The US Federal Reserve decided to raise interest rates by 75 basis points at its meeting on Wednesday.

The Joe Biden administration wants too much, with global food and energy crises triggered by harsh sanctions imposed on Russia, and desires to woo voters in the midterm elections with an economic boom while not canceling the lost-lose tariffs on Chinese goods. The technocrats' historical lessons about the Great Depression and the subprime crisis were misapplied to the post-pandemic reboot, and his reform ambitions led him to introduce two big, costly bills. All this complexity has created solid ground for inflation to rocket.

The US may suffer a nasty case of stagflation. This is because the US mistakenly took the post-pandemic economic restart as the trigger for the economic crisis. In fact, as the post-pandemic era resumes, demand has not been boosted by the spending power of US citizens, thanks to continued and massive financial assistance, but supply chains are taking a long time to recover, creating a chain of shortages in many key factors from chips to labor. Overstimulated monetary policy during the pandemic had already driven commodity prices too high, and the conflict between Russia and Ukraine exacerbated those dynamics.

In other words, there is a huge distortion in the resource allocation in the US and a bubble in international commodity prices inflated by excess liquidity that can only be straightened out by a recession. But the US is reluctant to accept such a restart. In the end, the US will continue to reinforce the dangerous imbalances that existed before the subprime crisis, particularly the polarization of the rich and poor in the US and the distortion of the economic structure.

As for China, the country needs to analyze the situation objectively and rationally, and its macroeconomic policies should not be dictated by short-term goals.
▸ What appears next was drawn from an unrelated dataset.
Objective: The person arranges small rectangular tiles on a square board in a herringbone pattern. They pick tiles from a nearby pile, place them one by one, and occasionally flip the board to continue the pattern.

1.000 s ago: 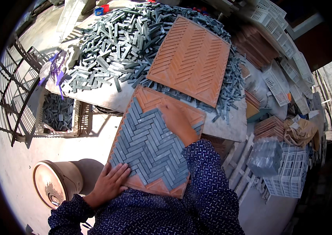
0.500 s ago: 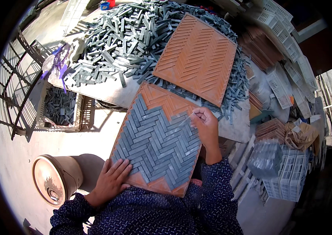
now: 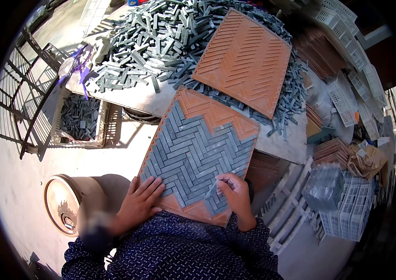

The stagnation in the US will reduce China's export demand, and the spillover of Fed policy will have a certain impact. However, the influence of the US on the Chinese economy is diminishing, and more importantly there is no inflation risk in China, the domestic demand-driven economy is stabilizing and recovering, and a large amount of foreign capital is still pouring into the Chinese market. The independence of China's economy has made China a rare safe haven in the world. China needs to continue to do its own thing well, and in so doing to reduce the impact of global inflation and financial shocks.